Later that afternoon that I was working with him, a young pregnant female came and sat down at our station. She came to us that day with "severe abdominal pain" and Dr. Golden left it up to me take her history and perform her exam. I went through our typical routine, asking the appropriate questions and working with the translator to figure out more about her symptoms and her pain. I examined her in our makeshift exam room and then talked through what I found with Dr. Golden, making sure that I understood what could be causing her pain and why. He then discussed our diagnosis and treatment plan with her and afterwards turned to me and said, “Would you pray for her?”

I think my jaw dropped; me…pray..out loud..for someone I barely knew anything about? I had never been asked this before and I turned to him and said “I am not comfortable doing that, I do not think I am ready.”

He did not make me feel pressured by any means, but he looked me right in the eyes and said “This patient trusts you, you took her through her exam and made her feel comfortable, you are more ready than you think you are.”

With a deep breath, I took one of her hands in my own and placed the other on her pregnant belly. I listened to my voice shake as I began to speak and was suddenly overwhelmed with a sense of clarity. My voice stopped shaking and I found words flowing out of my mouth so comfortably, as if I had planned and been practicing the prayer I was going to recite. I felt at ease doing something that I was at first so uncomfortable with; praying that Christ allow her to heal, have a safe pregnancy and that her child be born following the path of Christianity. As I said my declaration “amen” and opened my eyes, I saw a smile and tears in hers.

Matthew 10:20, is a verse that I believe captures exactly what I was feeling:

“At that time you will be given what to say, for it will not be you speaking, but the Spirit of your Father speaking through you.”

In that moment, with the patients hand in mine, and Dr. Golden’s hand on my shoulder, I felt His Spirit speaking through me and the Faith that I was beginning to lose, not only spiritually but within myself, was so easily restored.

With all the thanks I can give to Dr. Golden for encouraging me to speak the words I was so scared to say, I came back from Nicaragua to start my third semester of school with a totally different outlook and a remembrance as to why I wanted to be a Physician Assistant. I still have a desire to get good grades and do well in school, but have also come to the realization that it is not always about getting an “A” on a test. That “A” does not always show how well you can apply the material when you are out practicing. An "A" does not show the love that you will have for your patients, how well you will get to know and interact with them, the tears that you will shed alongside them, or the pain that you will feel for them.

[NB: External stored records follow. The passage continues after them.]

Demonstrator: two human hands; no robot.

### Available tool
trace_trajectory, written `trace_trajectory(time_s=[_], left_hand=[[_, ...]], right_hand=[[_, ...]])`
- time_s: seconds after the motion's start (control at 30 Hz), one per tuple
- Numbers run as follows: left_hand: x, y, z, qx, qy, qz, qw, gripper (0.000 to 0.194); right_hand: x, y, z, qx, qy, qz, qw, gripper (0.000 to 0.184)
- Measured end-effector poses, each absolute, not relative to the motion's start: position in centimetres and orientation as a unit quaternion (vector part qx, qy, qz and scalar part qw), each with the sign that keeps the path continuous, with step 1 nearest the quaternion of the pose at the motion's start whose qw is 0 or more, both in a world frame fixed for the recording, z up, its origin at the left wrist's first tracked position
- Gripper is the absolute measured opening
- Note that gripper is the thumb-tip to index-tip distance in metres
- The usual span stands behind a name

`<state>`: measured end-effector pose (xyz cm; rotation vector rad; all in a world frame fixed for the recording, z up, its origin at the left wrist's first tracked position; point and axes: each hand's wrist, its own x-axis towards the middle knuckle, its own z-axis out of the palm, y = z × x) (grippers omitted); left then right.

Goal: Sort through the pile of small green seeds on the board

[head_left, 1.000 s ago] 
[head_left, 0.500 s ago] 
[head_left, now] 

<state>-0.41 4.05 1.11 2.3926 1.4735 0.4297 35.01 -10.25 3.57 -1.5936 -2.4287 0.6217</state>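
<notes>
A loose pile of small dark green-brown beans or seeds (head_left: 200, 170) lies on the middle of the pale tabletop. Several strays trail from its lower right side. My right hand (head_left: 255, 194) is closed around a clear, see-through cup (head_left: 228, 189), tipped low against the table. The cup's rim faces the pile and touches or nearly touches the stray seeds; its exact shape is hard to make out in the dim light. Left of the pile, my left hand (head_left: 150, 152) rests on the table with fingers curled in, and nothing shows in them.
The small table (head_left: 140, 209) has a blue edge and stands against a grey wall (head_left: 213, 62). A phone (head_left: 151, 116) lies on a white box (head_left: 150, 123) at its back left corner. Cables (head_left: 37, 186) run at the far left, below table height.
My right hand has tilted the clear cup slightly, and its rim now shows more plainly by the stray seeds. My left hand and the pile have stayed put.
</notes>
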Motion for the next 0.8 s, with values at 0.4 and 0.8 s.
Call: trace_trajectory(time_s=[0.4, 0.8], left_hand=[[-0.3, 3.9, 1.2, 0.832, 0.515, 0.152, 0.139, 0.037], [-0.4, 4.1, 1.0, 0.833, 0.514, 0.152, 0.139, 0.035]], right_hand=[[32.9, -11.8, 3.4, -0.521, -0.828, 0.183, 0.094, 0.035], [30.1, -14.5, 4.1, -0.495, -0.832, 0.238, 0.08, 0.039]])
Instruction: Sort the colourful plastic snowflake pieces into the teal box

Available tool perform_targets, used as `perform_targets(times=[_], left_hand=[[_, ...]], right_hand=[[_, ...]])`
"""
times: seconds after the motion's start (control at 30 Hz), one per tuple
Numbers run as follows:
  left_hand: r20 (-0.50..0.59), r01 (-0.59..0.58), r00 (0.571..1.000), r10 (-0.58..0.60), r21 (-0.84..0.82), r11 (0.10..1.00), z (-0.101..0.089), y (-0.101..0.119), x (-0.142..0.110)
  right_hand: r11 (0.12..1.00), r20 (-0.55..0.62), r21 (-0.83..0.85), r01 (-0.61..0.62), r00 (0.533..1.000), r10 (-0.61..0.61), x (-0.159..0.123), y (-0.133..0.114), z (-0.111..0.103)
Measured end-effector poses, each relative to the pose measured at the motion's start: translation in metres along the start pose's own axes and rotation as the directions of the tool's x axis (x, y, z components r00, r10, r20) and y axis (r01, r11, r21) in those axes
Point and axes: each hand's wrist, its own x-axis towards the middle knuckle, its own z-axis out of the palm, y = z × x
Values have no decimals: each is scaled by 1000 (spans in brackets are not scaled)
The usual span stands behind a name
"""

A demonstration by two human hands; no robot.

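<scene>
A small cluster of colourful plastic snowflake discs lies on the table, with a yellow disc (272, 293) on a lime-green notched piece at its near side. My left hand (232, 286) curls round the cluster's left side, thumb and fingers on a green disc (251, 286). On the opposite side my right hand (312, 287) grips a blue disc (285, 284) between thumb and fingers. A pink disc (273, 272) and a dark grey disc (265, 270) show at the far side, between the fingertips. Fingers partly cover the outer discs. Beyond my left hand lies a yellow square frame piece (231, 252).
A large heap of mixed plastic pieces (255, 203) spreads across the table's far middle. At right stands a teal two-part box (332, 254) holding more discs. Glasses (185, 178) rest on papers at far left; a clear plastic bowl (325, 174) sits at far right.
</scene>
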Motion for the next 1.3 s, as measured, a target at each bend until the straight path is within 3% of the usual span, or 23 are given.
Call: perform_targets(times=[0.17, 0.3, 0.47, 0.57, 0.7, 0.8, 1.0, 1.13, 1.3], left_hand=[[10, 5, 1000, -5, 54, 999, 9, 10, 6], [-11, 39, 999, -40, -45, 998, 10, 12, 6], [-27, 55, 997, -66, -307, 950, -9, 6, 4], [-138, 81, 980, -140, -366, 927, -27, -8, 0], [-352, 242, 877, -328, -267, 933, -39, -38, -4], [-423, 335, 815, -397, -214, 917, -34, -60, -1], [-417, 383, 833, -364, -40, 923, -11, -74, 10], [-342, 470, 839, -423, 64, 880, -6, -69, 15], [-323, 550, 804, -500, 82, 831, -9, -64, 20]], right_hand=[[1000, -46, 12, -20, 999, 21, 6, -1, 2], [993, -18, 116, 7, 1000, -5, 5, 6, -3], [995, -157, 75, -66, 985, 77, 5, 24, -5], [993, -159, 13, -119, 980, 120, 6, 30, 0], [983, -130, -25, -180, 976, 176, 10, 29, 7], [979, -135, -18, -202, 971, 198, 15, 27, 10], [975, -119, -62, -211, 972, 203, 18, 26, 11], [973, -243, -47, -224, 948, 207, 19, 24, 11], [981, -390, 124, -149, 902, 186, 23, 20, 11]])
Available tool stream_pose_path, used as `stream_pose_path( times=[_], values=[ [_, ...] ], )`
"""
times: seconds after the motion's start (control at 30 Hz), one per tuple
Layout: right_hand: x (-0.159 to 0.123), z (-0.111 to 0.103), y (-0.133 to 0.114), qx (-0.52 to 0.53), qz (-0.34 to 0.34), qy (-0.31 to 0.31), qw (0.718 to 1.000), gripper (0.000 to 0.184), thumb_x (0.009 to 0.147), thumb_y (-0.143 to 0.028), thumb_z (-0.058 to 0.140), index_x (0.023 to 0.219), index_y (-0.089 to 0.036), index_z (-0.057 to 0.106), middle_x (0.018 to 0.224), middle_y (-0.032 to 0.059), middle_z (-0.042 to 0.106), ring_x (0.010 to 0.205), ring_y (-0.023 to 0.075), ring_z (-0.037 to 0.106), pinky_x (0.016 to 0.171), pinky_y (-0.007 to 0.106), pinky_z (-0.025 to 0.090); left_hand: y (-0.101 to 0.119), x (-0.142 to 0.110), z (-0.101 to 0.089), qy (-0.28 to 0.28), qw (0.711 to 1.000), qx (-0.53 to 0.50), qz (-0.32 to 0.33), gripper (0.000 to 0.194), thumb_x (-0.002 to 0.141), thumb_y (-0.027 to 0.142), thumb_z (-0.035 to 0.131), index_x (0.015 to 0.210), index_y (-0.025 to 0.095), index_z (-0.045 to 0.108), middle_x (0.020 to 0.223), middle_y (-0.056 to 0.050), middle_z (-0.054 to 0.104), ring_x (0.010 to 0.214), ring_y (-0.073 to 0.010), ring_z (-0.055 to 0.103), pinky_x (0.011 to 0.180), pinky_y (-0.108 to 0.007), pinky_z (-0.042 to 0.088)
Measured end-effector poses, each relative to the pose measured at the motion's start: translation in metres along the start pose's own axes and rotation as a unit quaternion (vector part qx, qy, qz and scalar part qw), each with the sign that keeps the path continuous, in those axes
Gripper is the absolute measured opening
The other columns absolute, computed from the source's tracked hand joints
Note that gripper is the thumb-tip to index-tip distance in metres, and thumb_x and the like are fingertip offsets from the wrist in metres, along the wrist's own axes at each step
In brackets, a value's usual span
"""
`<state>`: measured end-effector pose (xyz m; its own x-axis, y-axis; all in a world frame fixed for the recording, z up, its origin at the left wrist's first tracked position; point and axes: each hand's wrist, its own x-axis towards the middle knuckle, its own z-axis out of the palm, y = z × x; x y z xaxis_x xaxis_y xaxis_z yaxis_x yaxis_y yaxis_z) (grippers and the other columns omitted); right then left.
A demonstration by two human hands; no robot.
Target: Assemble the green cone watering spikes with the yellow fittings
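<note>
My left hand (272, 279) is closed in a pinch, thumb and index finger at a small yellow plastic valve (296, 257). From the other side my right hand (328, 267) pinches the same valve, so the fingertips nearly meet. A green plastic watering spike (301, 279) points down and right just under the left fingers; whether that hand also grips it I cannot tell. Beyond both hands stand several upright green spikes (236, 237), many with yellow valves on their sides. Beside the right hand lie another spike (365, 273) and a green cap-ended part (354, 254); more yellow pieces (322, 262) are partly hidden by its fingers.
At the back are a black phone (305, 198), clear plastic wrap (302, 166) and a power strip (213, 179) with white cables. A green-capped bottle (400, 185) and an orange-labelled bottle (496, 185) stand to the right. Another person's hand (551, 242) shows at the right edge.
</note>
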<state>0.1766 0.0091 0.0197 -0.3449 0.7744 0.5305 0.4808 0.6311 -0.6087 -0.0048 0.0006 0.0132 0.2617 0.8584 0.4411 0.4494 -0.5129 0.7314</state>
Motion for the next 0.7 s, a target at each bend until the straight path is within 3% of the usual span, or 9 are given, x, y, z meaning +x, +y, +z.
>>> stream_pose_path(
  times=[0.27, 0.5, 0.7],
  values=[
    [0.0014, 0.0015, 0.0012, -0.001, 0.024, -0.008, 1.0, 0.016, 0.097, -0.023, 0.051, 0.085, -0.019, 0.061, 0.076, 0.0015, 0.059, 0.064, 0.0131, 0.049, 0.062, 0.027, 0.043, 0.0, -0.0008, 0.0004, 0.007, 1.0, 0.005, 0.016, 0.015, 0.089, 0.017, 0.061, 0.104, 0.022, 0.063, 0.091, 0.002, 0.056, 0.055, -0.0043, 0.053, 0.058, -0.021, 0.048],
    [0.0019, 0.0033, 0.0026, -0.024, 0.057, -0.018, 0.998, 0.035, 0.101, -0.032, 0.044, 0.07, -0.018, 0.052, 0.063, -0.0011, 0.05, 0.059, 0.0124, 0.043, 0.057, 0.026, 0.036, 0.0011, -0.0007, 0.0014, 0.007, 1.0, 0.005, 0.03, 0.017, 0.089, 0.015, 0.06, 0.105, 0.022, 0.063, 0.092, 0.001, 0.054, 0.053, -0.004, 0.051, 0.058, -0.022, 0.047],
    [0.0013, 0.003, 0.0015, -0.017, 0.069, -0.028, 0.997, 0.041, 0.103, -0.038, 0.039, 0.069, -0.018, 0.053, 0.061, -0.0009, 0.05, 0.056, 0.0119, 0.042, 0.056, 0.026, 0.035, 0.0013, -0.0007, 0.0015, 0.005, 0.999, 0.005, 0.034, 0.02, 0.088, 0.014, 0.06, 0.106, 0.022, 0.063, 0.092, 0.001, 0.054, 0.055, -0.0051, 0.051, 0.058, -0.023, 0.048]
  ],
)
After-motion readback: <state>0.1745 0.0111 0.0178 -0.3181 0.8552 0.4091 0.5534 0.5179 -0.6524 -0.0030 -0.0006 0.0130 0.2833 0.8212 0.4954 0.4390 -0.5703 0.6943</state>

After I made these realizations, I quickly found myself met with the confusion as to why I was the one that was so blessed to be in this situation in the first place. Why was I blessed to grow up in a loving, compassionate, prosperous family that continuously supports me? Why did I have the nice car and the opportunity to go to school? Why was I born in America able to enjoy all the freedoms that we have here? Why this, why that…. Why me? and Why them? Why did they have so little access to medicine and sanitary water? Why did they have they daily struggles that they did?

It seems so unfair to me but looking back. Dr. Golden showed me that I have these things, because I was blessed to be a blessing. We all were, in some way, and we need to use those blessings to their fullest capacity, to help others in any way that we can. God blessed me with intelligence, an understanding for the sciences, a desire to learn, a love for people and an empathetic personality. This trip showed me that I was not using these traits to the best of my abilities and I returned to school with my future patients as my motivation; learning the material for them and knowing that by incorporating my Faith into my practice I can better show my patients how much I care. As Ambroisé Pare, a famous surgeon once said, “I dressed him, God cured him,” because He is the Ultimate Healer and it is only through Him, that I can use the tools that I was provided with to heal and cure my future patients, it just took this trip to show me that.